### REQUIRED ACTION:
What is needed is the number of lines below that contain the string "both", with no other text.

---*---

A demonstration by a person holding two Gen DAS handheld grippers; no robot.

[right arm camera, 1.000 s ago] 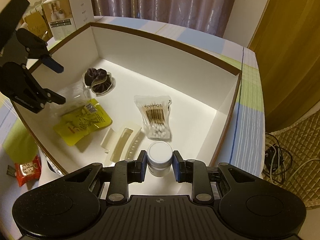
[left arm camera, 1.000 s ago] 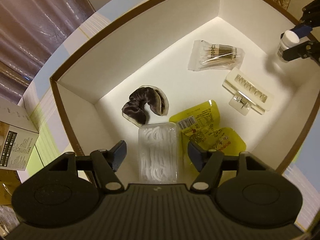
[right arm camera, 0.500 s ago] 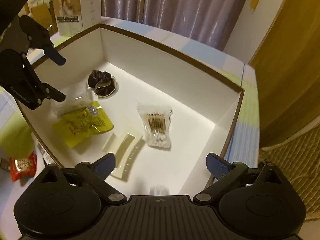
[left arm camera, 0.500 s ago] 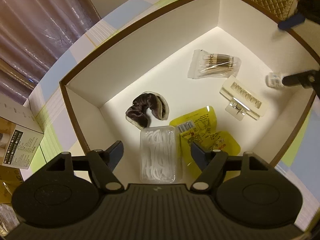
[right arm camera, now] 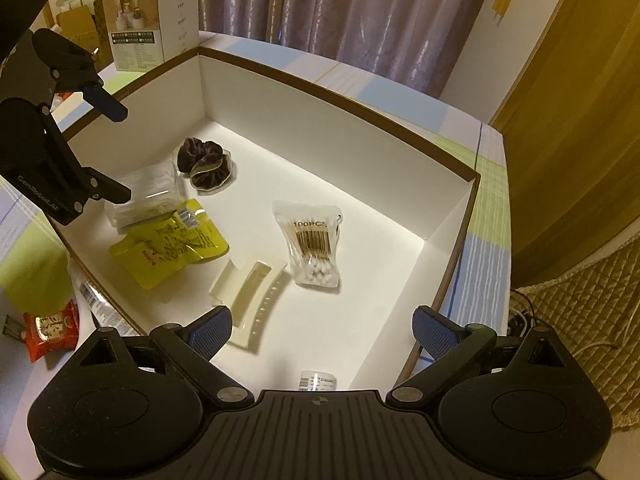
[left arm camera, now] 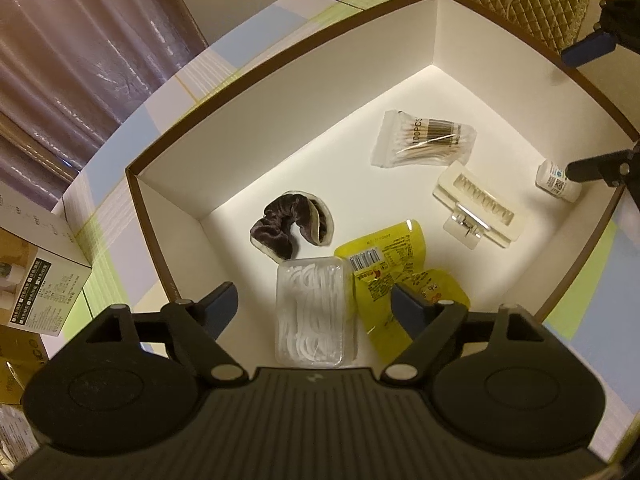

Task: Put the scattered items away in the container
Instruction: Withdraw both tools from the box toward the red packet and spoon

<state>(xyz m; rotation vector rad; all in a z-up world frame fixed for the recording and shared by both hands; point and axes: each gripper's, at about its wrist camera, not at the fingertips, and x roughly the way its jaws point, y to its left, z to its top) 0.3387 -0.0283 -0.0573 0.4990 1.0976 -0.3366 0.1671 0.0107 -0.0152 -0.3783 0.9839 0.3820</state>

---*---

### SOLUTION TO THE PROBLEM:
2